Dead Can Dance – Anastasis Venendo al disco, che è stato concepito nello studio di Perry, una chiesa sconsacrata in Irlanda, i due si dividono equamente le parti vocali per otto brani dalla lunghezza compresa tra i sei e gli otto minuti, tempo che ad un ascoltatore disattento apparirà eccessivo e a rischio monotonia, mentre agli estimatori della band aiuterà sicuramente ad immergersi più in profondità nelle atmosfere che vanno via via creandosi. La divisione tra le parti dei due rimane netta, non solo vocalmente ma anche per le tematiche esplorate. Così, nella iniziale neoclassicheggiante e ancestrale Children of the sun, la voce roca e baritonale di Perry (provate a immaginare un Sufi con la voce di Ian Curtis che intona una preghiera) ci conduce in un mondo antico, omaggio ad popolo immaginario fatto di uomini e donne con girasoli tra i capelli (verosimilmente gli stessi che appaiono bruciati dal sole sulla copertina dell’album) e dei legami dell’essere umano con la natura. In Amnesia riflette, sorretto da archi  maestosi, sulle labilità della memoria sia individuale che di una collettività moderna troppo impegnata a seguire i dettami delle mode piuttosto che riflettere sulle lezioni del passato.

 

In Opium, l’episodio migliore del disco, Perry intona una litania  sul desiderio di fuggire dall’impossibilità di scegliere, mentre nella conclusiva All in good time, altro brano di livello altissimo, sembra voler ritornare alle origini della band con l’idea del risveglio e della maggior presa di coscienza su una base pulsante come sangue caldo, intrisa di un misticismo pagano di immane suggestione.
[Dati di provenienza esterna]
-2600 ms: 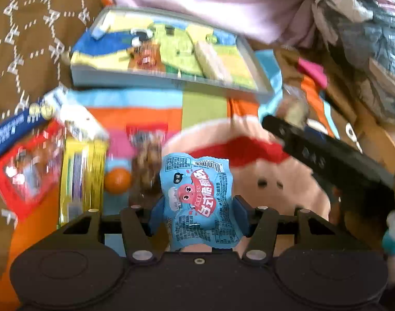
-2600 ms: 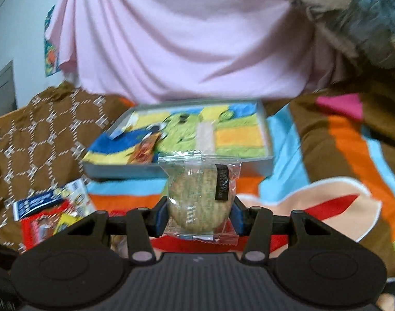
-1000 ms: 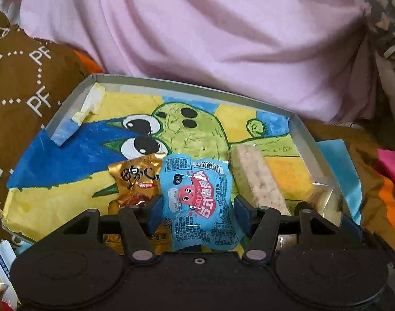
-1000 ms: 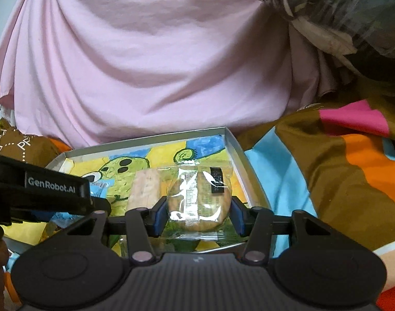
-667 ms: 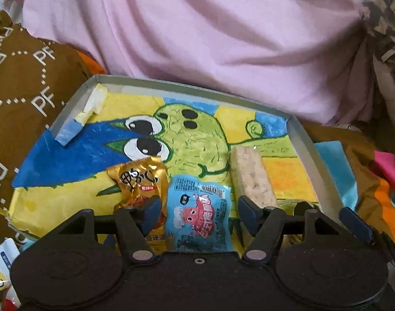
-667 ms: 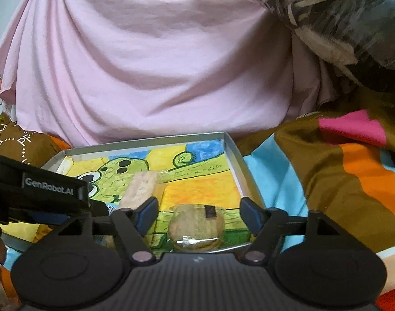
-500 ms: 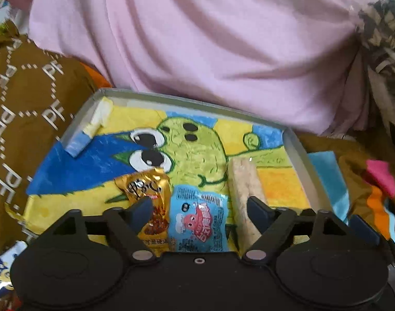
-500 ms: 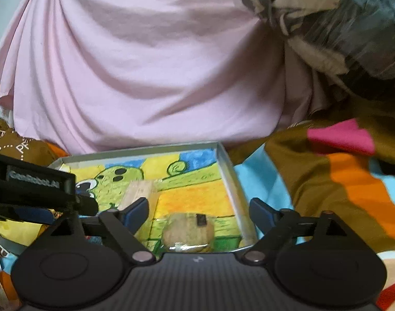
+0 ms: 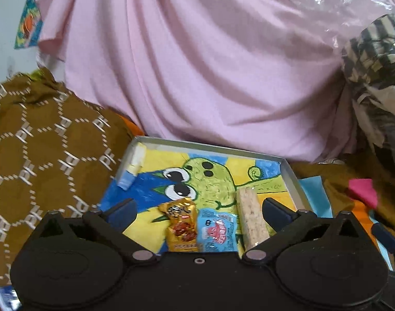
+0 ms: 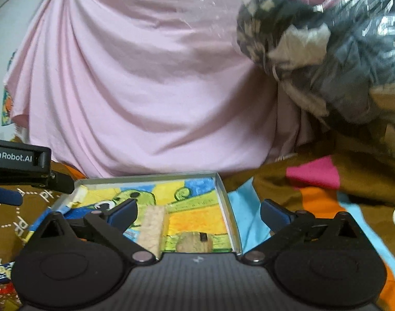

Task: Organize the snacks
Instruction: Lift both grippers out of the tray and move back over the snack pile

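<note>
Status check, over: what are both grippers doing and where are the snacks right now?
Left gripper, right gripper: jaws opening, nothing between the fingers. Blue packet, round cookie lie in the tray. Nothing in the way.

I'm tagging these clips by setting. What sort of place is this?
Most likely a home, perhaps a bed or sofa: the snack tray sits on a colourful striped blanket, beside a brown patterned cloth, with draped pink fabric behind. No kitchen or workshop fittings show.

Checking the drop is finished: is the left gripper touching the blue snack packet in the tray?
Apart. The left wrist view shows the left gripper opening, its fingers wide of the blue snack packet, which lies flat in the tray.
</note>
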The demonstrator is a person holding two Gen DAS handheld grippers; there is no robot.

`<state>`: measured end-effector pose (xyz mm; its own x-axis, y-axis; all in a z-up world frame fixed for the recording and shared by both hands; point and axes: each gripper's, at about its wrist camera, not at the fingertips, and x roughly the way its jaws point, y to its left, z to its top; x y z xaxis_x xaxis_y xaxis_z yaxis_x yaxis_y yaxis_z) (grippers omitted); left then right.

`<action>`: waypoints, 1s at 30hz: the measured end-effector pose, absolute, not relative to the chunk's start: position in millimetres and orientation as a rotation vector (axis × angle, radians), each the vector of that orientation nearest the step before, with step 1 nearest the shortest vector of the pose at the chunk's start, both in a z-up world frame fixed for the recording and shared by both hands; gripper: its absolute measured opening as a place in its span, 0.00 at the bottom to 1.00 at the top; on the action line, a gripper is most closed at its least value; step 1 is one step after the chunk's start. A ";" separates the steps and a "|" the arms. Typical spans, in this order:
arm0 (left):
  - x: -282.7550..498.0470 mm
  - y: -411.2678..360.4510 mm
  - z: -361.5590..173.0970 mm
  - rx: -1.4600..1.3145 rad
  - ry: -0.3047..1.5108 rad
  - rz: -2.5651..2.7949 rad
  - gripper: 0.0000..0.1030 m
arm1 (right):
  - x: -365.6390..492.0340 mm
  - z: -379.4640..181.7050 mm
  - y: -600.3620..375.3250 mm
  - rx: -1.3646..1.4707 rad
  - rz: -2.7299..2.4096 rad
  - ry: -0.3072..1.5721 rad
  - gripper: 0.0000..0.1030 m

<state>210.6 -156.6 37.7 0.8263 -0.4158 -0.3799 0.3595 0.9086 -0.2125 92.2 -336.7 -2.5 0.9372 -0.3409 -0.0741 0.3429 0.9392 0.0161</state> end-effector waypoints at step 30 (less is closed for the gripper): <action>101.3 -22.1 -5.0 0.034 0.626 -0.324 0.99 | -1.6 -26.7 -231.4 -0.017 -0.193 0.282 1.00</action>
<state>101.3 -22.1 -5.0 0.7614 -0.2878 -0.5809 0.3081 0.9490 -0.0663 -1.6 -231.4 -26.7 0.9421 -0.1915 -0.2751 0.1869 0.9814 -0.0432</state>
Ma è chiaramente negli episodi a carico della Gerrard che il disco decolla. La cantante australiana sfodera, complice l’utilizzo di una lingua inventata, una voce da contralto capace di farcela immaginare una ieratica sacerdotessa nella preghiera di Anabasis, dai vaghi rimandi ai Massive Attack di “Protection”, piuttosto che galleggiante sulle ritmiche tribal-arabeggianti di Kiko oppure danzatrice ipnotica e sensuale nei lenti vocalizzi mediorientali di Agape che, accompagnati dal sitar, ci conducono all’estasi finale. Le  voci dei nostri si incrociano solo una volta ma quando lo fanno, in Return of the She-King introdotta dal suono delle cornamuse, il risultato è da brividi e ci fa capire dove risiede la grandezza immutata di questo duo.

 

Dead Can Dance – Anastasis Una sensazione difficile se non impossibile da spiegare a parole nella sua eleganza e al contempo forza di impatto, probabilmente proprio quello che il marchio DCD ha sempre cercato di raggiungere e che qui tocca sicuramente un punto molto alto. Ci troviamo di fronte al ritorno di uno di quei gruppi di cui possiamo dire di aver sentito la mancanza, anche e soprattutto dopo aver ascoltato questa loro rinascita: rispetto alle esplorazioni delle varie musiche etniche di Spiritchaser  fa un passo indietro riportandosi in parte ai tempi di “Aion”. In particolare nelle parti a cura di Perry ripercorre sentieri più  saturi di quella sacralità oscura che ne aveva contraddistinto gli esordi, mentre la Gerrard rimane maggiormente ancorata alle tradizioni mediorientali a lei certamente più care. Uno dei migliori dischi dell’anno, che non vediamo l’ora di ascoltare dal vivo, dove le atmosfere che il duo sa evocare vengono rese al massimo in ambientazioni non da stadio o da club. L’appuntamento in tal senso è già iniziato con un tour che è partito il 9 Agosto da Vancouver e toccherà l’Italia per un'unica data il 19 Ottobre al Teatro degli Arcimboldi di Milano, già tutto esaurito da tempo. Che dire di più? Ci vediamo lì!